Membership of the EU’s Single Market is a recipe for mass immigration


December 29, 2016

Mass immigration for the foreseeable future will be inevitable if Britain remains a member of the Single Market. That is the conclusion of a paper released today by Migration Watch UK.

The paper examines the consequences of the UK remaining a full member of the Single Market which would require continued acceptance of the free movement of people. This, combined with very large wage disparities between the UK and Eastern Europe and high levels of unemployment in Southern Europe, has led to very high levels of net migration from the EU. Under free movement these levels are very likely to continue for a considerable time.

There is no sign so far that the devaluation of Sterling or Brexit have had any significant effect on the net inflow. The increase due in the minimum wage will increase the attraction of the UK and the OECD forecasts that there will be no convergence of UK and East European wages in the next 20 years.

The paper concludes, therefore, that net migration from the European Union is unlikely to fall to below 155,000 a year in the medium to long term. Non-EU net migration is currently running at 196,000. Even if it were to fall to 150,000, foreign net migration would remain at around 305,000. Subtracting net emigration of British citizens, which has averaged 55,000 in the last five years, gives total net migration of about 250,000.

The implications for our population and, indeed, our society would be hugely significant. The 2014 high migration scenario of the Office for National Statistics is based on an assumed total net migration of both EU and non-EU of 265,000 a year (below the present level). This projection results in a UK population that would grow by some 12 million by 2039, or roughly half a million a year. 75% of this increase would be due to future migrants and their children. Over 90% of population growth would occur in England.

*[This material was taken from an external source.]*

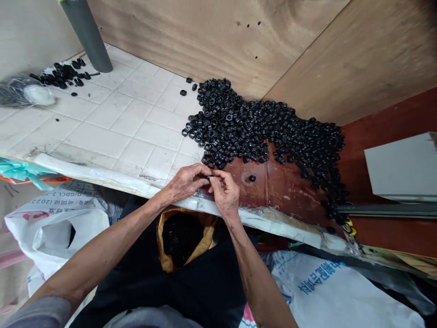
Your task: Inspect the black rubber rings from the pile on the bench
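My left hand [186, 182] and my right hand [225, 190] meet at the table's front edge, fingertips pinched together around a small black part [209, 176]. Most of that part is hidden by the fingers. Just beyond them spreads a large heap of small black ring-shaped pieces [239, 123], running from the white tiled surface onto the red-brown board. One loose black piece [252, 178] lies to the right of my right hand. Below my hands, in my lap, a yellow-rimmed bag [207, 234] stands open with dark pieces inside.
A grey cylinder [89, 38] stands at the back left, near a smaller pile of black parts [63, 74] and a clear plastic bag [17, 91]. A white box [403, 168] is at the right. White sacks [341, 287] lie below the table edge.
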The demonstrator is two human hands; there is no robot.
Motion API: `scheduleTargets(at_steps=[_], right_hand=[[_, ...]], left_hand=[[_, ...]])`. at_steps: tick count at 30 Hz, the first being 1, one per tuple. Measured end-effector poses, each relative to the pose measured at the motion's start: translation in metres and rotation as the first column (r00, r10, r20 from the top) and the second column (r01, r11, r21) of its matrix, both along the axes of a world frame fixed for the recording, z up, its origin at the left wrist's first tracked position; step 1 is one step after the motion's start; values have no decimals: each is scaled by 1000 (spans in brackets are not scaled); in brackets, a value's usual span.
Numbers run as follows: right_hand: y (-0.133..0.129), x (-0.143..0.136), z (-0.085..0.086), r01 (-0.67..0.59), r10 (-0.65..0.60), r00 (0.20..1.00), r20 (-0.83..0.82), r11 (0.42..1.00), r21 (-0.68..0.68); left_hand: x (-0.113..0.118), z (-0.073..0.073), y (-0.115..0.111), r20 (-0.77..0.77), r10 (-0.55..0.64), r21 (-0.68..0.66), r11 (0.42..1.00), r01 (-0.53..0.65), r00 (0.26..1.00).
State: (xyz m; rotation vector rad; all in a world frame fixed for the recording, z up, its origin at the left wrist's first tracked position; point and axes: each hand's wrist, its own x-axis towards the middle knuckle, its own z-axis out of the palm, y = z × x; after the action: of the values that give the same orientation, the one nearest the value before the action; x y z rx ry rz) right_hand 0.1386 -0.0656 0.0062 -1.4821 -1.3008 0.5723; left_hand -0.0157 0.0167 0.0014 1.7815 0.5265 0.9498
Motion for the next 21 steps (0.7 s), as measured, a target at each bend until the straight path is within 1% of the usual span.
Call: scheduleTargets(at_steps=[3, 6, 9, 11, 13, 16, 19, 21], right_hand=[[-2, 1, 0, -44, 44, 999, -26, 999, -10], [-3, 1, 1, -11, 12, 1000, 15, 999, -46], [0, 2, 1, 22, -14, 995, 96, 997, -77], [2, 3, 0, 29, -17, 988, 156, 997, -78], [3, 2, 0, 51, -38, 982, 183, 997, -66], [0, 1, 0, 80, -75, 993, 92, 996, -44], [-4, -1, 1, 29, -29, 998, 59, 1000, 2], [-5, -1, 2, 17, -19, 996, 89, 1000, 20]], left_hand=[[0, -1, -1, 21, 33, -30, 999, -32, 999], [0, -1, -1, 26, 31, 28, 999, -31, 999], [-1, -1, -1, 20, 19, 105, 994, -21, 1000], [-1, 0, 0, 20, 6, 121, 993, -8, 1000], [-1, 1, 0, 31, 2, 93, 996, -5, 1000], [0, 0, 0, 52, -4, 6, 1000, 3, 999], [0, -1, -1, 69, -4, -53, 999, 7, 998], [0, -1, -1, 75, 8, -34, 999, -5, 997]])
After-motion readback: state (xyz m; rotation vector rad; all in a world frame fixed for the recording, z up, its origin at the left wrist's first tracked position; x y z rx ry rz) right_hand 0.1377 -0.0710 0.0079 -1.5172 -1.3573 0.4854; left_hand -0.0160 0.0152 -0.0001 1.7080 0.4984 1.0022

As a rough guide such a population increase would mean building the equivalent of a city the size of Birmingham every two years. Put another way, adding 12.2 million to the UK population in just 25 years would be to increase the UK population by more than the equivalent of the entire current populations of Bulgaria and New Zealand (7.2 million and 4.6 million respectively).

At a time when the UK government is seeking to close the budget deficit it is hard to see where the money will come from to provide the additional schools, GP surgeries, hospitals and housing, not to speak of how the country’s road and rail networks will cope with such rapid growth.

For a start, the housing crisis, already having a huge impact on people’s lives, is bound to worsen. Indeed we would have to build a new home every four and a half minutes just to house new migrants and their families.

Leaving the single market would allow the UK government to control the entry of EU citizens. We have recommended that they should have visa free access unless they wish to work. Workers would have to apply for Work Permits that would be confined to those offered highly skilled work. We estimate that this would reduce net migration from the EU by about 100,000 a year and would significantly slow our population growth.

Commenting, Alp Mehmet, Vice Chairman of Migration Watch UK, said:

This research spells out the very serious consequences for our society of net migration continuing at its present scale with membership of the the single market resulting in a relentless increase in our population. An increase of anything like 12 million in just 25 years is, quite simply, unacceptable to the British public and certainly not what they voted for in the referendum.